American Saddlebred Horse and Breeders Association
- Abbreviation: ASHBA
- Predecessor: American Saddle Horse Breeders' Association; American Saddlebred Horse Association;
- Formation: 1891; 135 years ago
- Purpose: Registration of American Saddlebreds
- Location: 4083 Iron Works Parkway, Suite 2, Lexington, KY 40511;
- Coordinates: 38°08′59″N 84°31′04″W﻿ / ﻿38.14971380050803°N 84.51772478955196°W
- Services: Registration, membership
- Website: saddlebred.com

= American Saddlebred Horse and Breeders Association =

Horse breed registry

The American Saddlebred Horse and Breeders Association (abbreviated ASHBA) is a breed registry for the American Saddlebred horse. Founded in 1891, it is headquartered at the Kentucky Horse Park in Lexington, Kentucky.

==History==

The American Saddle Horse Breeders' Association was formed in Louisville, Kentucky in 1891 with General John B. Castleman as the first president. At the time, all horses had to perform five gaits or be traceable to recognized bloodlines in order to be issued registration papers.

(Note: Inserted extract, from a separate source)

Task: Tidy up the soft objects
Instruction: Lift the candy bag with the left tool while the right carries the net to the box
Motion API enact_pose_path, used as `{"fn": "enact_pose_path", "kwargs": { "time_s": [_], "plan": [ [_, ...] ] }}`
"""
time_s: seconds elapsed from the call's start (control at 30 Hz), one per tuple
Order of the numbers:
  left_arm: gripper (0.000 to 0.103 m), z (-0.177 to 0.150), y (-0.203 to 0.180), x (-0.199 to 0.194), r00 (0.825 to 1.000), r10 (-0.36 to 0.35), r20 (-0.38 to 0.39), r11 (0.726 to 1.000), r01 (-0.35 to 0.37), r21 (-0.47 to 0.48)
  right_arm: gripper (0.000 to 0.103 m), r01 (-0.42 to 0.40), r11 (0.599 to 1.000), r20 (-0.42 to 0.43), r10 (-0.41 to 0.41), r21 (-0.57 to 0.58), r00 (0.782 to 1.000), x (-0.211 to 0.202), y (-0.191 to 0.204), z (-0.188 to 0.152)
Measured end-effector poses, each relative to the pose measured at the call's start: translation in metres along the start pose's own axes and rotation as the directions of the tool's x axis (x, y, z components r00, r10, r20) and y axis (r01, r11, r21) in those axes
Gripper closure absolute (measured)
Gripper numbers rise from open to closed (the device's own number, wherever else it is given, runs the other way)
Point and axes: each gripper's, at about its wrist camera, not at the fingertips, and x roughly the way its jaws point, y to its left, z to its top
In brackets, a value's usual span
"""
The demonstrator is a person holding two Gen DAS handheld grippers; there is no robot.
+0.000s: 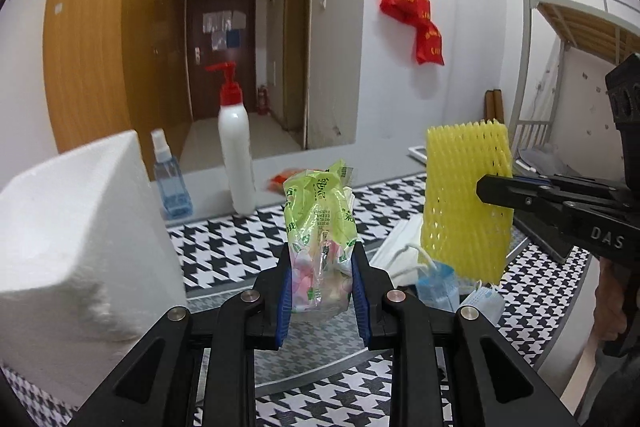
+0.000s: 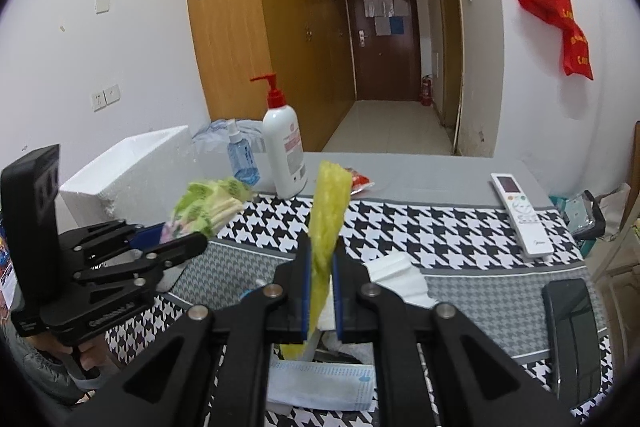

In 1980 the name was changed to American Saddlebred Horse Association (ASHA), and in 1985 the association moved to the Kentucky Horse Park in Lexington. In 2021, ASHA merged with the American Saddlebred Registry to become American Saddlebred Horse and Breeders Association, Inc. (ASHBA).

==Registration==

As of 2023, the association has about 7,000 members, and registers around 1,300 horses each year. All horses registered with ASHBA are pure or half-bred American Saddlebreds.

==Competition==

Most Saddlebred shows are held through the United States Equestrian Federation (USEF).